What is Infrastructure-as-Code
Infrastructure-as-Code (IaC) is a method of automating the management and provisioning of infrastructure resources. Instead of manually clicking buttons on a web console, IaC enables organizations to describe their system architecture using code, allowing them to store, version, and track changes to their systems and application infrastructure.
The goal is to automate the process of setting up, configuring, deploying, and managing applications. IaC is a powerful technology that allows you to provision and manage any cloud resource in an automated, declarative way. Infrastructure-as-Code is now the de facto standard for new projects and the focus of many organizations is now migrating from legacy architecture to IaC.
Before Infrastructure-as-Code: Pre-IaC Architecture
IaC’s major transformation was that developers could now create a consistent, repeatable workflow, bringing about wider-scale deployments across a range of resources, environments, and locations.
Delving a bit deeper, how did it achieve this? IaC provisions infrastructure and application resources through machine-readable definition files instead of through physical hardware configuration or interactive configuration tools.
Before, infrastructure management was a costly, manual process that hindered scale and availability. There was extreme variability in infrastructure largely due to manual configuration. Manual processes were more error-prone and could not be scaled, much less standardized. Remote access tools slowly entered the market, but system administrators (sysadmins) still had to provision new hardware and resources manually by connecting to remote cloud providers via APIs.
Environment drift: When infrastructure for an application's software development process – development, staging, and production environments falls out of sync. Environment drift, or configuration drift, causes inefficiencies and can be expensive in direct cost and potential user experience impacts. If your app’s development environment varies from the production environment, this can lead to failure in production or bugs, and even prevent recovery in the event of disaster.
Automation changed that, reducing the problem of forgotten tasks, automating configuration drift detection, and allowing other features to automatically manage infrastructure problems or remedy issues. Among those revolutionary features were version control systems (VCS), configuration management tools, and orchestration capabilities.

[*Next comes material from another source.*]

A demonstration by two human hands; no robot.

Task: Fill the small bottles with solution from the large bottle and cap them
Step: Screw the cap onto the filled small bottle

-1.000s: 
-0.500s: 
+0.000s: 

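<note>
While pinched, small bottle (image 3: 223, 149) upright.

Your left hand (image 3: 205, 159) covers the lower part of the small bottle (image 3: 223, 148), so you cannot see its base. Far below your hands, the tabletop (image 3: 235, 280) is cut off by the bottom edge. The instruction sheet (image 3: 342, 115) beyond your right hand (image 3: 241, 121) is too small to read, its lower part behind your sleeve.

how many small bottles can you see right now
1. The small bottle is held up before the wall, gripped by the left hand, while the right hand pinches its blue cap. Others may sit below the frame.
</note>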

Infrastructure-as-Code Benefits
Now, IaC has made IT more efficient than ever before, solving numerous IT challenges and enabling new capabilities such as:
Recreating environments
It used to be challenging to recreate an identical environment after deployment because the systems it interacted with also had to be updated.
With Infrastructure-as-Code, users can recreate infrastructure from scratch, and on-demand, simply by replaying code. The pipeline uses a prescribed set of parameters for deployment and creates a new environment that is identical in terms of the number of hosts, networks, data centers, clusters, data stores, etc., every time that it runs. The infrastructure code can even be versioned with the product, making it easy for engineers to recreate the infrastructure as it was when a previous version of the product was released.
Minimizing errors
IaC minimizes the need for manual infrastructure management, reducing the risk of human error. Rather than depending on engineers to remember past configurations or respond to failures, everything is in the code, under your source control system.
When changes go to production, the infrastructure code is checked in a code review or in a review by a gatekeeper.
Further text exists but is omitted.